The soundscape of my hike changed yet again. Hiking through the final stand of trees on the forest’s edge, the quiet woodland thrum of the last few miles gave way to the gentle crashing of waves against weathered stone. Cresting the small rise on sheer cliff edge, Lake Superior revealed itself some fifty feet below. It extended far and wide in each direction, boasting a vastness my Colorado based-brain struggled to comprehend. I was used to lakes that I could swim across if need be, and this appeared to more like the Atlantic coastline than a single lake. I strained to see anything in front of me beyond waves and horizon. As the most expansive body of fresh water in the world, Lake Superior is nothing if not impressive to behold. Equally as impressive though, and arguably more beautiful, was the trail I had spent the morning traversing some small part of, the Superior Hiking Trail.
Covering 310+ miles along the western edge of its namesake lake, the entire SHT goes from Jay Cooke State Park at Lake Superior’s southern tip to the Canadian border. While most of the trail follows the shoreline of Lake Superior, it also winds inland to climb short vistas, descends through valleys, and cross over the many rivers that feed fresh water into Lake Superior. Waterfalls are a frequent and mainstay of the trail as well.

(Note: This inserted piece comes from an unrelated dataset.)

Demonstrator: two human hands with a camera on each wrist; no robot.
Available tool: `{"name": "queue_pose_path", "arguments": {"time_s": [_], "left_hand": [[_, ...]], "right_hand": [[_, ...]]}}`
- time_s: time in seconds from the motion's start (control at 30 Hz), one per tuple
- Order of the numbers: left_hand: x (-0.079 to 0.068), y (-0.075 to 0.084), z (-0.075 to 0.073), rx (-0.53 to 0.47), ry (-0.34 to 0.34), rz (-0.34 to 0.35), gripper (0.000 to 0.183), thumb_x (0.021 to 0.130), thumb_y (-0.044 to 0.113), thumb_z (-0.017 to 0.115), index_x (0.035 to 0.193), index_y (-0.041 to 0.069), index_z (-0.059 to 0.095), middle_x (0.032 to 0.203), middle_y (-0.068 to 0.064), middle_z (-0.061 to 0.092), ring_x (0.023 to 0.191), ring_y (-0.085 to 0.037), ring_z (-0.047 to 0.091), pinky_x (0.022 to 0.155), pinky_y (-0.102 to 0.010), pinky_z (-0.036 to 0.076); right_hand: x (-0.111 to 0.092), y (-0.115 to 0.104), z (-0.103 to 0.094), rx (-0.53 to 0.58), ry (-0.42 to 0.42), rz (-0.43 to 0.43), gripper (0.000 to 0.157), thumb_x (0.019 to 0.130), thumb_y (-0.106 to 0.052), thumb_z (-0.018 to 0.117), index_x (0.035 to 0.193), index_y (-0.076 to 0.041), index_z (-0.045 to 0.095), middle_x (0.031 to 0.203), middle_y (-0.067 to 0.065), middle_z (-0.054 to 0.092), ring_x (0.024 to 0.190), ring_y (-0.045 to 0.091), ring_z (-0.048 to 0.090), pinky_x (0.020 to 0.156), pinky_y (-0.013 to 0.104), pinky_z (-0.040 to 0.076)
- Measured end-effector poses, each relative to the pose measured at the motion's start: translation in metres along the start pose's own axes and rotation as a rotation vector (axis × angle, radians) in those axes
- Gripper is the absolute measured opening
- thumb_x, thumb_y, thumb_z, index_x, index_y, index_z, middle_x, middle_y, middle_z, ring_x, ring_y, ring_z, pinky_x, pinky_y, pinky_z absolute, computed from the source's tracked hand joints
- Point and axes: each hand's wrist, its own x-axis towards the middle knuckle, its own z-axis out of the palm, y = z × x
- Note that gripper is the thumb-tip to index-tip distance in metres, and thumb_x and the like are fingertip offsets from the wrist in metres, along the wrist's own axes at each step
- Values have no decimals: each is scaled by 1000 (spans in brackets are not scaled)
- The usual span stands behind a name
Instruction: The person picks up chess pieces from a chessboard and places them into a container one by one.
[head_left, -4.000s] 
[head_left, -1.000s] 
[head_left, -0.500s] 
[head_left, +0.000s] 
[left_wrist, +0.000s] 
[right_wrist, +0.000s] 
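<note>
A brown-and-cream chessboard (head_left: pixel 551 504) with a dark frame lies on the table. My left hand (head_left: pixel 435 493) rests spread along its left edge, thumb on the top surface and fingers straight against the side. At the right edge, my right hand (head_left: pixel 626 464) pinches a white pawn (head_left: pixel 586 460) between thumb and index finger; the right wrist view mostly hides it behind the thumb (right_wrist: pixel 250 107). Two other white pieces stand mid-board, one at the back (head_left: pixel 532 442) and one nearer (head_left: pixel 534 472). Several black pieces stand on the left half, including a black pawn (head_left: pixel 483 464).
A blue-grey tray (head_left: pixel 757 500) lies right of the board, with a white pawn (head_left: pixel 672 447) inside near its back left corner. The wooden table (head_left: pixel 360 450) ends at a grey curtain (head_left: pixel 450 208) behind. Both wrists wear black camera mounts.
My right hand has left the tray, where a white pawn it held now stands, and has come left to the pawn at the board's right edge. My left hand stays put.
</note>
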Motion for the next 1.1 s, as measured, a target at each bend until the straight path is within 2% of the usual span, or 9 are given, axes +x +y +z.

The sheer length of the SHT lends itself well to being portioned, and the trail is broken up into seven main sections, which are then further subdivided into shorter hikes. With trailheads every few miles and 94 backcountry campsites, there are opportunities for any length of hike from a short-day adventure to weekend backpacking to a month of thru-hiking along the ridge of the beautiful lake. The trail is incredibly well marked, with blue blazes spaced evenly and consistently, and small SHT tags at every turn to keep hikers on track.
Still transfixed by the view and snacking on almonds, I hear a new rustling in the woods behind me, and turn to see a group of backpacker’s marching my direction, their smiles broadening as they discover the same view I had been enjoying. A brief hello reveals they have been on the trail for three days now, and have two more ahead of them. Their travel will culminate in Judge C. R. Magney State Park near the northern end of the trail, and the famed Devils Kettle waterfall, which appears to suck half the Brule River underground. The strange hydrology and geologic feature is a true capstone to the lengthy and majestic SHT, striking hikers with a certain sense of awe since its discovery. Even with the recently released explanation of the waters seemingly magical disappearance, the sight is no less stupendous.
Despite the strong urge to follow the group on their journey north to see the Devils Kettle and all the other features farther along the trail, the days sunlight is already showing signs of fading. I bid the backpacking group adieu and start back on the SHT, the soundscape once again changing and the scenery evolving into a different beauty, wishing only that I had another month to dedicate to hiking the trail in full.